**WHAT TO PRODUCE:** Every line from the first in the listing below to the line containing "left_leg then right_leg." is to be repeated exactly, and no line past it.

+++ COLLECTED MATERIAL +++

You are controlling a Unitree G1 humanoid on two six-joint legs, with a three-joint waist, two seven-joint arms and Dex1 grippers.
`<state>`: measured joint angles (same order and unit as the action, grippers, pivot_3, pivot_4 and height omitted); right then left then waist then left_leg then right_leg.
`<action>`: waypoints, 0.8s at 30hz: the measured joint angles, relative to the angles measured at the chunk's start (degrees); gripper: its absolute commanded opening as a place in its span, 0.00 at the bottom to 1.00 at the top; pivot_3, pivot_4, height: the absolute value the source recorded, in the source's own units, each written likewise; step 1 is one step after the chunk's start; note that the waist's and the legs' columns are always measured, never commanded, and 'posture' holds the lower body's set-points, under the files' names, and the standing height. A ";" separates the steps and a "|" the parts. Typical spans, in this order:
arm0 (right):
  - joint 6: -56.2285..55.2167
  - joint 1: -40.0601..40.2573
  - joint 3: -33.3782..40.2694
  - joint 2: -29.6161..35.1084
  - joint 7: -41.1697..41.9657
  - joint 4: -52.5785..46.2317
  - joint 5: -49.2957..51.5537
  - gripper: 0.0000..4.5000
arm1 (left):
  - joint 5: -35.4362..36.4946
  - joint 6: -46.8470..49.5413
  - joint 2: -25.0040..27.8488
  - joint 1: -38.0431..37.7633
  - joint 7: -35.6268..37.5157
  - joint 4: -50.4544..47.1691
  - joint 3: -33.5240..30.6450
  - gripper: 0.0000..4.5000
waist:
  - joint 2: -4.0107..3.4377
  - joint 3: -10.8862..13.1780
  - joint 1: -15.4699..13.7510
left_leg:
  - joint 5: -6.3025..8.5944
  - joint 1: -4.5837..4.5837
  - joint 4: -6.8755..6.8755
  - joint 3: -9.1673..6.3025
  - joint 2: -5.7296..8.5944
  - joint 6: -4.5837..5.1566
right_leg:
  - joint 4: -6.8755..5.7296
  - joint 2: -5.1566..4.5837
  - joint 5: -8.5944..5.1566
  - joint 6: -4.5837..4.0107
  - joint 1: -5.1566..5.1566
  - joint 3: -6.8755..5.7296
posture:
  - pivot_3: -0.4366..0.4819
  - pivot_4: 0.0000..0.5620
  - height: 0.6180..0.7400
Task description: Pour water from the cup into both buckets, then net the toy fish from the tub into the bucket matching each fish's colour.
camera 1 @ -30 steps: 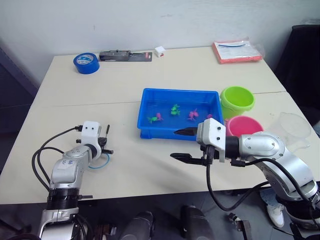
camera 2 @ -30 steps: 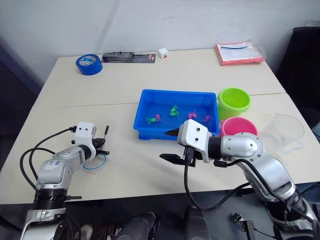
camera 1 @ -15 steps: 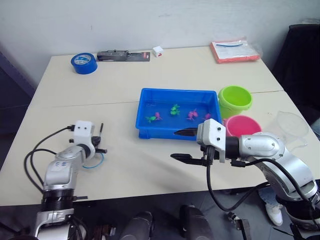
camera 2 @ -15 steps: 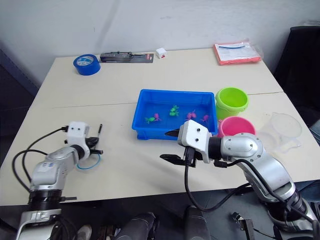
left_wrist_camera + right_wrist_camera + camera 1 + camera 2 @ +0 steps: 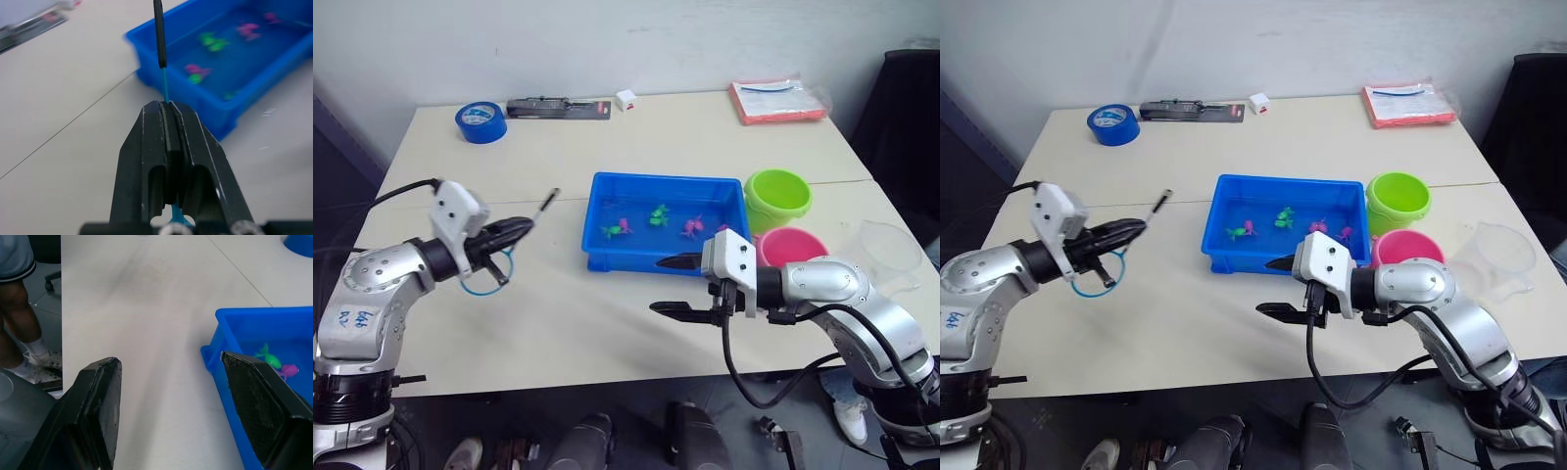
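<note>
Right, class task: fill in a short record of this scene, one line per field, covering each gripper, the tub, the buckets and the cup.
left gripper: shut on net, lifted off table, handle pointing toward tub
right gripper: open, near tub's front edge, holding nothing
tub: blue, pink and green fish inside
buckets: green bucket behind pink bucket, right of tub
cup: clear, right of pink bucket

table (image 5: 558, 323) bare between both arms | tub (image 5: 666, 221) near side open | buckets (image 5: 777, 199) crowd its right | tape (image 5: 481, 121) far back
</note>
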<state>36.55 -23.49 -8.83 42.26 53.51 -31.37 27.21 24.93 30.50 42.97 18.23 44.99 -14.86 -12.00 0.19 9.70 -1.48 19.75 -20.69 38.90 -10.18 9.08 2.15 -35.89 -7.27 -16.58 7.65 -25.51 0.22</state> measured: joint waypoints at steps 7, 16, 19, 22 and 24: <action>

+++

**FINAL ANSWER:**
You are controlling a Unitree G1 humanoid on two six-joint legs, with a three-joint waist, two seven-joint arms and Dex1 grippers.
`<state>`: measured joint angles (same order and unit as the action, grippers, pivot_3, pivot_4 and height omitted); right then left then waist then left_leg then right_leg.

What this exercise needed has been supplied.